IMG Processing

Every developer hits this wall eventually. You need to resize images, remove backgrounds, or add watermarks. You Google around, find a dozen different libraries, spend hours integrating them, and realize half don’t work the way you expected. Then you need to deploy it somewhere with enough compute power to handle image processing. The rabbit hole goes deep.

I built IMG Processing because I was tired of solving the same problem over and over. A REST API where you upload an image and get back exactly what you need. No infrastructure headaches, no dependency nightmares.

What It Does

IMG Processing handles the common image operations that developers need:

Storage: Unlimited image hosting with direct URLs
Transformations: Resize, crop, rotate, mirror
Editing: Background removal, blur, color modulation
Analysis: Image classification, OCR text extraction, visual Q&A
AI Generation: Create images from text prompts

The API follows REST conventions. You authenticate with an API key in the header and get JSON responses.

curl -X POST https://api.img-processing.com/v1/images/upload \
  -H "x-api-key: YOUR_API_KEY" \
  -F "file=@image.jpg" \
  -F "name=my-image"

Architecture

The entire platform runs on Cloudflare’s edge infrastructure. This was a deliberate choice for both performance and cost.

Core Stack:

Hono - Lightweight web framework optimized for edge runtimes
Cloudflare Workers - Serverless compute at the edge
D1 - SQLite database on Cloudflare with Prisma ORM
R2 - Object storage for images (dual buckets: private and public)

The codebase follows a feature-based architecture. Each capability—access, analysis, creation, edition, transformation, and batch operations—lives in its own module. This organization keeps related code together and makes it straightforward to add new image operations.

Image Processing with WebAssembly

Traditional image processing libraries like Sharp require native bindings that don’t work in serverless environments. I use @cf-wasm/photon, a WebAssembly port of the Photon image library.

WebAssembly runs at near-native speed in Workers. Operations like resize, crop, and color adjustments happen in milliseconds without cold starts. The Lanczos resampling algorithm produces high-quality results, especially important for downscaling photographs.

AI and ML Integration

The analysis and generation features integrate multiple AI services:

Cloudflare AI handles classification and visual question answering directly at the edge. No external API calls for basic inference.

AWS Textract powers the OCR text extraction. It handles complex layouts, tables, and handwritten text better than simpler alternatives.

Google GenAI provides the image generation capabilities. Users write a prompt, and the model generates a 1024x1024 image.

Image generated using the /imagine endpoint

The background removal service uses a segmentation model that separates foreground from background. Quality competes with RemoveBG at a fraction of the cost.

The TypeScript SDK

Beyond the REST API, I ship a Node.js SDK generated with Stainless. This tool reads the OpenAPI specification and produces idiomatic TypeScript code.
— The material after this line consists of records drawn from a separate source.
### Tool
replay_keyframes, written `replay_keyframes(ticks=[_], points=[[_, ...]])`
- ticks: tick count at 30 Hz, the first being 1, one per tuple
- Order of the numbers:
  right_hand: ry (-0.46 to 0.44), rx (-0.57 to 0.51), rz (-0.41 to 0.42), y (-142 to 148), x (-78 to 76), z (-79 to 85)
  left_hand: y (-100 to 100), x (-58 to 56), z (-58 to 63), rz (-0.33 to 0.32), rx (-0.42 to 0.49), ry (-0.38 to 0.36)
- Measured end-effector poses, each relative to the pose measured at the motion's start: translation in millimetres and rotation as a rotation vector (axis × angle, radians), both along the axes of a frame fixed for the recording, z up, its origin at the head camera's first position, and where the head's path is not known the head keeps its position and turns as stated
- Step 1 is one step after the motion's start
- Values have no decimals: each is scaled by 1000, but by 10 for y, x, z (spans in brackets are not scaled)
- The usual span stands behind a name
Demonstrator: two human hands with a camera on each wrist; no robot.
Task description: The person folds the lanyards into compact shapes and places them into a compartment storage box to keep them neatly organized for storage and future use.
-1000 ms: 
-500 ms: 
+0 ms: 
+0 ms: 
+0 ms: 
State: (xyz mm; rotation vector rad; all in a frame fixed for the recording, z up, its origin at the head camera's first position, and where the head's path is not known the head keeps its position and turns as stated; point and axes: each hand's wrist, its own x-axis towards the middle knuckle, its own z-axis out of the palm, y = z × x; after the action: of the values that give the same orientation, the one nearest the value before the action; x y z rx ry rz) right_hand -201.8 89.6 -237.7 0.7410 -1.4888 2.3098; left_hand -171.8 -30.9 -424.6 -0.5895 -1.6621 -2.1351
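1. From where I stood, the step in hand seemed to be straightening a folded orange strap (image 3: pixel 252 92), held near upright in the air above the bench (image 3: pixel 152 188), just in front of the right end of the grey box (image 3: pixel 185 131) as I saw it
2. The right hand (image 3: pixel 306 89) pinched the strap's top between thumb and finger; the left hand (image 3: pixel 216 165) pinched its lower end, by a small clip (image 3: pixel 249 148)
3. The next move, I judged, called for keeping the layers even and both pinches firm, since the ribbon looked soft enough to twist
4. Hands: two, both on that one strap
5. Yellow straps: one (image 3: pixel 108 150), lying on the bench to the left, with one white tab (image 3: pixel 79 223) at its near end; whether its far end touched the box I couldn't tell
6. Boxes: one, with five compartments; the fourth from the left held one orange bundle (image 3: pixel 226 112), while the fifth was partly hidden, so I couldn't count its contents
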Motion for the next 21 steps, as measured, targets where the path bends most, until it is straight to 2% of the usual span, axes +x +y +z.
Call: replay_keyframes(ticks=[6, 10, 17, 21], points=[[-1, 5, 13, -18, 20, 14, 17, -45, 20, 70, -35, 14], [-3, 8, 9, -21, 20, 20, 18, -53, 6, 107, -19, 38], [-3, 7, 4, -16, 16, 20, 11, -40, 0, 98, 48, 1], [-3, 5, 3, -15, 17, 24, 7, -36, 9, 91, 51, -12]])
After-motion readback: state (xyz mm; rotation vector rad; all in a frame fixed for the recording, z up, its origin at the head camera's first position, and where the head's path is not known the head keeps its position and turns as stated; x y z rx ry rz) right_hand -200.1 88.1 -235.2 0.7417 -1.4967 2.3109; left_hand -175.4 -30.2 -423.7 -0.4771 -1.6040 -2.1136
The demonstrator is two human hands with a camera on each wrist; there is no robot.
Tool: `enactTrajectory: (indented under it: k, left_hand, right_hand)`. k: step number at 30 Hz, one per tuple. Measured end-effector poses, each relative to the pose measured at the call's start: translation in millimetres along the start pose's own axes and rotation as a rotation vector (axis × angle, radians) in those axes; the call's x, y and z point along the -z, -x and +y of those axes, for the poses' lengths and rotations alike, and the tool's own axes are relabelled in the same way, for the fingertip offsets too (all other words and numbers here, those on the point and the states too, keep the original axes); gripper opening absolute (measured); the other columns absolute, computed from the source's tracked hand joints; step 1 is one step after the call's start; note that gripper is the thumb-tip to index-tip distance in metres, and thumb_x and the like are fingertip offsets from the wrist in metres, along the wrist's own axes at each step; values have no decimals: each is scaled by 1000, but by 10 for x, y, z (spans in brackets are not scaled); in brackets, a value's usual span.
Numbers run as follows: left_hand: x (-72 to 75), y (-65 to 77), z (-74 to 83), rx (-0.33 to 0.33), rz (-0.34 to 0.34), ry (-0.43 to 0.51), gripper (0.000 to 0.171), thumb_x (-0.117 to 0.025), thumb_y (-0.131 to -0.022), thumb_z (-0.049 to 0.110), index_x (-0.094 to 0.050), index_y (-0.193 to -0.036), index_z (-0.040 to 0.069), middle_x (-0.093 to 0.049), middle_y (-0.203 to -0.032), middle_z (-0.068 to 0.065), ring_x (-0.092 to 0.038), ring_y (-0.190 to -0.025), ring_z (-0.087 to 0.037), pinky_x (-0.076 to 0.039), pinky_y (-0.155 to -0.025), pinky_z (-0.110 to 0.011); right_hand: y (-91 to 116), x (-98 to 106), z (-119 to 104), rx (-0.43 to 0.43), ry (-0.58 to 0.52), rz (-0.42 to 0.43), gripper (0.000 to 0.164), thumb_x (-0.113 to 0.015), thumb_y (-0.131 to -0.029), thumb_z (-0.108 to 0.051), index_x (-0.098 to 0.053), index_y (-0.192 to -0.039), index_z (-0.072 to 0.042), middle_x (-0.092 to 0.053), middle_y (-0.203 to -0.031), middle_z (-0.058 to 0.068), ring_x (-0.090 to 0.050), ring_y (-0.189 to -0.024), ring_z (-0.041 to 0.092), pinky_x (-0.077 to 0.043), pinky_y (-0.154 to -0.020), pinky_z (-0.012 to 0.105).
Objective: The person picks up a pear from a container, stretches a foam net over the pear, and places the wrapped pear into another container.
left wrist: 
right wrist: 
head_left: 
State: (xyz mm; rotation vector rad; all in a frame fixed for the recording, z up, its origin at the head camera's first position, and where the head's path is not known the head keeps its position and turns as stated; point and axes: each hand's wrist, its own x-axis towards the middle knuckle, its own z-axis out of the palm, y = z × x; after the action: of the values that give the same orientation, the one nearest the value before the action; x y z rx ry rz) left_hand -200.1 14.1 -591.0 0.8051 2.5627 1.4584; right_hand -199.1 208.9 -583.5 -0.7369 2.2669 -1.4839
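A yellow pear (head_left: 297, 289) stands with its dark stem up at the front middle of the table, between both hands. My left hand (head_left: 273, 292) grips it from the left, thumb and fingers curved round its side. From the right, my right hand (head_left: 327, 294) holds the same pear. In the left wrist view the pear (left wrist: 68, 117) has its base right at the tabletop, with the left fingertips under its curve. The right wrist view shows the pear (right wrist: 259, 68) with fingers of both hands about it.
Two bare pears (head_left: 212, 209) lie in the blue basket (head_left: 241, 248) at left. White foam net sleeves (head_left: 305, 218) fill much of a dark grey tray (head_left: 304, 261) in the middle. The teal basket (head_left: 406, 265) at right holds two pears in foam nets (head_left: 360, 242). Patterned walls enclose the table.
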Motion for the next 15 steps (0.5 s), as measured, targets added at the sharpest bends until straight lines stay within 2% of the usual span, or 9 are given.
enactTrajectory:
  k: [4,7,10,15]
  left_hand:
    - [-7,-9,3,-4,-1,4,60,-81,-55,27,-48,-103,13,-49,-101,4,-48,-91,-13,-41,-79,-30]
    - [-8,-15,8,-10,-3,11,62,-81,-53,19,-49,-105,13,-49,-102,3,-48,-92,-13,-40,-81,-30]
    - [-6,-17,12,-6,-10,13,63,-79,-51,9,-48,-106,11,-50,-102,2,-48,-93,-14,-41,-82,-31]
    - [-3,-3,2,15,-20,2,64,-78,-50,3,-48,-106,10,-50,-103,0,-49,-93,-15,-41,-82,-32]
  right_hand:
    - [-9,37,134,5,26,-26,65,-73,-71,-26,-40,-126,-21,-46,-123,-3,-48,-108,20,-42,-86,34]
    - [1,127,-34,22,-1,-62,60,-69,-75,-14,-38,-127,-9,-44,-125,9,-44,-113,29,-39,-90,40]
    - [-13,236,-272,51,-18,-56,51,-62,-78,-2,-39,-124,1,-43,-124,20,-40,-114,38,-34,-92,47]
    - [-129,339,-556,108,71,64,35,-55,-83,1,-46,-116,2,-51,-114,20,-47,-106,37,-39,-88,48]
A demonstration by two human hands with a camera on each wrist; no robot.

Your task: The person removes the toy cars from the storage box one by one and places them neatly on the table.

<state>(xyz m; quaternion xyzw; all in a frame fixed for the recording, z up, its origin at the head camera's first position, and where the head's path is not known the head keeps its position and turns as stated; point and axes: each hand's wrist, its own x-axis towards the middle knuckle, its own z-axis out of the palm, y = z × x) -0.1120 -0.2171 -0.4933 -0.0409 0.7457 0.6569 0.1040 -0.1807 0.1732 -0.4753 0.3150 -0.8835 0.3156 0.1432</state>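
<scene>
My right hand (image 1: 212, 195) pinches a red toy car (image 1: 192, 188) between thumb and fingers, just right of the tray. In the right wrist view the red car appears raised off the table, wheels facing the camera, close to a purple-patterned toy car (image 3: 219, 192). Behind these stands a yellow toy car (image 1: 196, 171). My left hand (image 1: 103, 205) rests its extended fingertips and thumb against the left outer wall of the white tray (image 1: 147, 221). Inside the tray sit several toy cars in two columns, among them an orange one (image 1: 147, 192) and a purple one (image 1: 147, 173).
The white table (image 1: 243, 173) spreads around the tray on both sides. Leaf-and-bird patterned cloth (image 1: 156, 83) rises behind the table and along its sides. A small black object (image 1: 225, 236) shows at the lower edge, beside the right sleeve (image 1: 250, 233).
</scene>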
import ImgProcessing from 'img-processing-sdk';

const client = new ImgProcessing({
  apiKey: process.env.IMG_PROCESSING_API_KEY,
});

// Upload an image
const image = await client.images.upload({
  image: fs.createReadStream('/path/to/photo.jpg'),
  name: 'product-photo'
});

// Remove background
const result = await client.images.edition.removeBackground(image.id);

The SDK handles authentication, retries, file uploads, and response parsing. TypeScript definitions provide autocomplete and compile-time checks.

Multi-Tenant Architecture

The platform supports workspaces for team collaboration. Each workspace has its own:

API keys (test and live)
Image storage quota
Billing and subscription
Member access controls

Authentication uses Clerk, which handles signup, login, and session management. The @hono/clerk-auth middleware validates tokens on every request.

Rate Limiting and Billing

Cloudflare’s native rate limiting protects the API from abuse. Stripe handles subscriptions with three tiers: Hobby, Pro, and Enterprise. Each tier unlocks higher rate limits and removes watermarks from processed images.

Test API keys add watermarks and expire images after 90 days, but operations don’t count against quotas. Developers can prototype without providing payment details.

API Documentation

The documentation uses Scalar for an interactive API reference. Users test endpoints directly in the browser. The playground reduced support questions significantly. Seeing a working request is worth more than reading about one.

What I Learned

Building an API product taught me about the gap between “works for me” and “works for everyone”. Edge cases multiply when you have diverse users.

The D1 + R2 + Workers stack keeps costs extremely low. I pay a fraction of what traditional cloud infrastructure would cost, and the performance is better because everything runs at the edge.

The SDK generator was a game changer. Maintaining client libraries manually is tedious and error-prone. Generating them from OpenAPI means the SDK always matches the API.